Loss of Face
Andrew Mitchell, the Conservative Chief Whip, is getting a whipping from the media for being rude to policeman outside 10 Downing Street – and so he should. He has forgotten what for me was a basic lesson I learnt early in life in Japan – Loss of Face.
Loss of Face simply refers to losing honour, or more simply put being made a fool of. In my view there is rarely if ever a need to be rude to anyone, to make them look foolish – and to do so only makes you foolish too. This applies particularly in a work environment – nothing is to be gained by shouting and berating people. Not only does it discourage the person being berated, it demotivates others around them too. You won’t get people to come to you with ideas and help if you have a tendency to make others lose face – they will feel like your ire may be focussed on them at any time and will do what they can to avoid that; it’s just a basic human response.
There are plenty of ways to upbraid someone without making them lose face, a quiet word in a coffee break, a personal note, a private meeting, etc. And if someone is being obstinate, or being a “jobs-worth”, one thing is for sure, shouting at them won’t make them change.
The corollary also applies – you can effectively give Face. Do all ideas have to be your own? – certainly not. Welcome contributions, especially those that correct your errors, provide critical insight or additive to yours – and be happy to publicly acknowledge such contributions. Don’t always insist that your ideas must be attributed to you – help others outside of meetings to improve their ideas and let them gain the credit. You will be thanked by them and they will usually return the favour (and if they don’t you’ll have a learnt an important lesson about their character anyway).
All too Utopian for you?

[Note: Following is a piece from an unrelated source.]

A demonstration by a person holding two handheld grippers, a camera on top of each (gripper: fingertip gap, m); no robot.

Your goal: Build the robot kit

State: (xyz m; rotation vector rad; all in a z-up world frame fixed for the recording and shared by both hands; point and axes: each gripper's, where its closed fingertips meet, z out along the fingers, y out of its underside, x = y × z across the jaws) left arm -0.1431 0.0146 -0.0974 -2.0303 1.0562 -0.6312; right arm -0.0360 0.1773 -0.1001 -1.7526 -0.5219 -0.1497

No it isn’t – I have tried (but not always been successful – though I have never shouted at anyone in a work situation) to follow this principle ever since I was a lad and really understood what it meant. My Loss of Face light bulb was finally switched on for good as a result of an embarrassing lesson from my childhood which thanks to my father’s good sense has stuck with me to this day.
I was an intellectual lad and was at the upper end of my class in terms of achievement. This meant that often I and some others could get bored as we waited for others to catch up and I am sorry to say I was occasionally disruptive as a result with the weaker teachers. This led to me being changed to the Head of Geography’s class, a rather stricter, but excellent lady teacher. I recall we studied glaciers and rivers – physical geography. One day I turned up for class early, on the day we were going to do a test. I was enjoying lessons with this teacher and I certainly had no need to cheat, but temptation overcame me when I saw the questions and answers on her desk. I am sorry to say I cheated and looked at the answers. The result was I got a ridiculously high mark and was accused of cheating to which, a little to my credit, I admitted straight away. Cue one letter to my parents and one rightly cross father. However instead of punishing me for cheating he used the occasion to reinforce my understanding of Loss of Face. I recall his words: “Julian, I am not going to punish you for cheating, as many would have done the same with the temptation, even though you didn’t need to; I won’t punish you for the crass stupidity of showing off and getting near perfect marks, which made your cheating obvious; but you of all people, raised in Japan, should know that you have made your teacher lose face – she looks foolish to all her fellow teachers because she left the questions and answers on her desk for you to look at. Through your dishonesty you have made her lose face and it is for that I am going to punish you. I was punished and I learnt that lesson and have tried to follow it to this day. Thanks Dad.